Chou Kadou Girl 1/6 – odcinek 3

Mikoto, młodsza siostra Haruto, okazuje się osobą odświeżająco normalną. Na widok Nony reaguje zaskoczeniem, ale nie paniką, nie wpada także w histerię, że jakaś kobieta śmie przebywać w okolicy jej brata. Do tego zna i lubi anime, z którego pochodzi Nona. Jednak w odróżnieniu od Haruto, nieco większą wagę przywiązuje do tego, dlaczego miniaturowa przybyszka może się poruszać, postanawia więc zadać jej kilka pytań… A przy okazji kilka pytań o jej „małżeństwo” z Haruto. Byłam pod miłym wrażeniem tego segmentu, zabawnego i pozbawionego niesmacznych dowcipasów, jakie można by sobie robić przy takiej okazji.

Jeśli mogę na coś narzekać, to nie bardzo spodobał mi się przeskok do kompletnie niepowiązanej historii, w dodatku rozgrywającej się w Boże Narodzenie. Haruto, posprzeczawszy się z Noną, wychodzi na „randkę”, która okazuje się obiadem z jego starym znajomym, Seijirou Kanmurim. Nie zgłaszam jednak zastrzeżeń do samej sceny konfrontacji dwóch światopoglądów: Haruto jest fanem, który przyjmuje kanoniczne fakty bez oporów i dorabia teorię, żeby wyjaśnić istniejące w nich luki, podczas gdy dla Seijirou prawdziwą przyjemnością jest wiwisekcja poszczególnych dzieł i wyciąganie wszelkich dziur oraz nieprawdopodobieństw fabularnych. Jedno i drugie stanowi odbicie postaw, jakie można obserwować w prawdziwym świecie (acz stosunkowo rzadko dochodzi w nim do przewracania z tego powodu stołów w restauracji… chyba). Wydaje się jednak, że ta część miała przede wszystkim przedstawić widzom Seijirou, który – jak widzimy w ostatniej scenie – może wiedzieć o ożywionych figurkach znacznie więcej niż Haruto.

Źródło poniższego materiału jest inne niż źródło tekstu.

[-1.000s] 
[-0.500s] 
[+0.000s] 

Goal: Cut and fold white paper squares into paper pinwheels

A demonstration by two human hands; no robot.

W moim przypadku rzadko się zdarza, żeby w trakcie „testu trzech odcinków” seria z kategorii „do wyrzucenia” awansowała na „do oglądania z przyjemnością”. Chou Kadou Girl 1/6 nie bez powodu ma dorosłego bohatera – wyraźnie jest napędzane nostalgią za seriami z lat dziewięćdziesiątych i pierwszej dekady dwudziestego pierwszego wieku. Nie mówię, że to źle – zamiast haremówki z paradą moeblobów dostajemy przyjemną serię w trochę staroświeckim stylu, trzymającą żarty i aluzje pod kontrolą, w której humor opiera się przede wszystkim na zderzeniu miniaturowej „kosmitki” ze współczesnym światem. Podoba mi się, że Nona nie jest idiotką, a Haruto w dalszym ciągu traktuje ją z szacunkiem należnym żywej istocie, a nie jak chodzącą zabawkę. Po trzech odcinkach czajenia się seria jest wreszcie gotowa, by wprowadzić kolejne dziewczyny, a ja – o dziwo – czekam na to z optymizmem.